TASK DETAILS:
Repeat the listing below exactly as given.

——

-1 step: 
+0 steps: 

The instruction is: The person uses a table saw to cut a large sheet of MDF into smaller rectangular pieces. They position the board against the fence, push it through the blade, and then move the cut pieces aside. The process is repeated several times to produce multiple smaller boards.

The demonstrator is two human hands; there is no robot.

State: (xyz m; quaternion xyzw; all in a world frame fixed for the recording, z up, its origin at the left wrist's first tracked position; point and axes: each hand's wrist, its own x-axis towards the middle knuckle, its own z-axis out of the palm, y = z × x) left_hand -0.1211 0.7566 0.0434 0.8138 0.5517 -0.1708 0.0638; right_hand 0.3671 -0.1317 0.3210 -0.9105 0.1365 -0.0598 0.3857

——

SOLUTION BELOW:
-1 step: 
+0 steps: 

The instruction is: The person uses a table saw to cut a large sheet of MDF into smaller rectangular pieces. They position the board against the fence, push it through the blade, and then move the cut pieces aside. The process is repeated several times to produce multiple smaller boards.

The demonstrator is two human hands; there is no robot.

State: (xyz m; quaternion xyzw; all in a world frame fixed for the recording, z up, its origin at the left wrist's first tracked position; point and axes: each hand's wrist, its own x-axis towards the middle knuckle, its own z-axis out of the palm, y = z × x) left_hand -0.1211 0.7566 0.0434 0.8138 0.5517 -0.1708 0.0638; right_hand 0.3671 -0.1317 0.3210 -0.9105 0.1365 -0.0598 0.3857

This output is finished.